This is a guy who was fed up with lounging around and letting life pass him by, so he stuck his hand in the cookie jar and found fire inside ready to burn him hard. 

Through it all, Whitlock has one thing that he can rely on: Chae (Peter Billingsley). A medical examiner and Whitlock’s best friend, Chae is as chill as they come and always in Whitlock’s corner. Given the film they’re in, and the way it trades on its noir influence, there’s a slight suspicion that Chae is a little too good to be true and eventually there will be some reveal that he’s in on the plan to frame his pal—that he’s the ultimate Brutus. Instead, the big twist here is that Chae really is just this darn good of a dude, a guy who will hear the mountain of evidence that points toward Whitlock being a thief and a murderer and still trusts that his friend is innocent—oh, and also very much wants him to get back together with his ex, because he believes in true love. 
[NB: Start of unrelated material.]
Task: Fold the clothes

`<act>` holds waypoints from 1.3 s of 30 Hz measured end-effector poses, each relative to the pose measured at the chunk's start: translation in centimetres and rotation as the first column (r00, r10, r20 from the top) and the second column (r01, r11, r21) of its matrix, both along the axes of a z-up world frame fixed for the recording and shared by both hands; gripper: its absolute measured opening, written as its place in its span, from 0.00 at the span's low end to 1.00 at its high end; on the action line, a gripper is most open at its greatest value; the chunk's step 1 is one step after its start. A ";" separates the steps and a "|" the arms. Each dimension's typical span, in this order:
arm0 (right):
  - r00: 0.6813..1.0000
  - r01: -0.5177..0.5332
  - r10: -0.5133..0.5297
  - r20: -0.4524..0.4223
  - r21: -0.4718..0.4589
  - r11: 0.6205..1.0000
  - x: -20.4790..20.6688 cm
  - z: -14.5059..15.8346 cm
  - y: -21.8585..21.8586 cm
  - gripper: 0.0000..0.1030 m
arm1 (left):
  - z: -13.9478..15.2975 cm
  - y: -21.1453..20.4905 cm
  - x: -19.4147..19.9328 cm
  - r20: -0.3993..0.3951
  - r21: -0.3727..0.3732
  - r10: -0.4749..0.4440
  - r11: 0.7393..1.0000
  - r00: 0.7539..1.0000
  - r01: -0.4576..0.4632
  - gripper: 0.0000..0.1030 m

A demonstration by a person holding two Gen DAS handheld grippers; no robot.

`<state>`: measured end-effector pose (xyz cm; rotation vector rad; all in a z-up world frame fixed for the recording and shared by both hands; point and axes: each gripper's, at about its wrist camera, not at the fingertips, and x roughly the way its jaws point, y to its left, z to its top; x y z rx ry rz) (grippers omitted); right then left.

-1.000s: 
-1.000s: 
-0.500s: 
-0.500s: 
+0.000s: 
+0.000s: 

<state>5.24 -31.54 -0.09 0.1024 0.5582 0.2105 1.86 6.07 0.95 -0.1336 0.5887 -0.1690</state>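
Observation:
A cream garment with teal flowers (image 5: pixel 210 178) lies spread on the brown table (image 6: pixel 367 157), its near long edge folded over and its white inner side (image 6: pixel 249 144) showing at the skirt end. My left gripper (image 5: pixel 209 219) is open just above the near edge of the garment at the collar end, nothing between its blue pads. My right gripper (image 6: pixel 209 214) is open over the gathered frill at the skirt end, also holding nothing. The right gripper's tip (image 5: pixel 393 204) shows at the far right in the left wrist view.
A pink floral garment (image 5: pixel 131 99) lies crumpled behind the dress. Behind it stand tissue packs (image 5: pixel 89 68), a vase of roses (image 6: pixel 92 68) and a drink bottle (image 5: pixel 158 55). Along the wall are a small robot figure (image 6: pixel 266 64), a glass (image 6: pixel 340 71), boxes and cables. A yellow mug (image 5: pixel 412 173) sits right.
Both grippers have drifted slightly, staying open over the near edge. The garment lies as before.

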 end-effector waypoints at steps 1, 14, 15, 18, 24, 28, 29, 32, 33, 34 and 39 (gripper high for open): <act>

It’s that kind of subversion that makes Out of Time a refreshing jolt, a cool breeze in the sweltering Florida summer night. At every turn, Franklin and company keep you on your toes as you’re wondering how Whitlock could possibly make it through each new obstacle, and somehow through quick ingenuity he pulls it off time and time again. Just five more minutes, just a few more breaths to clear some space for him to think right and put it all together. It’s a film built on character and story, constructing everything around that—with creative flourishes like an entire sequence hinged on the suspense of whether Denzel Washington can get to a fax in time, making that the most exciting scene of the entire film. Utterly genius.


Currently based in Newark, Delaware, Mitchell Beaupre is the Senior Editor at Letterboxd, and a freelance film journalist for sites including The Film Stage, Paste Magazine, and Little White Lies. With every new movie they watch, they’re adding five more to their never-ending Letterboxd watchlist. You can find them on Twitter at @itismitchell.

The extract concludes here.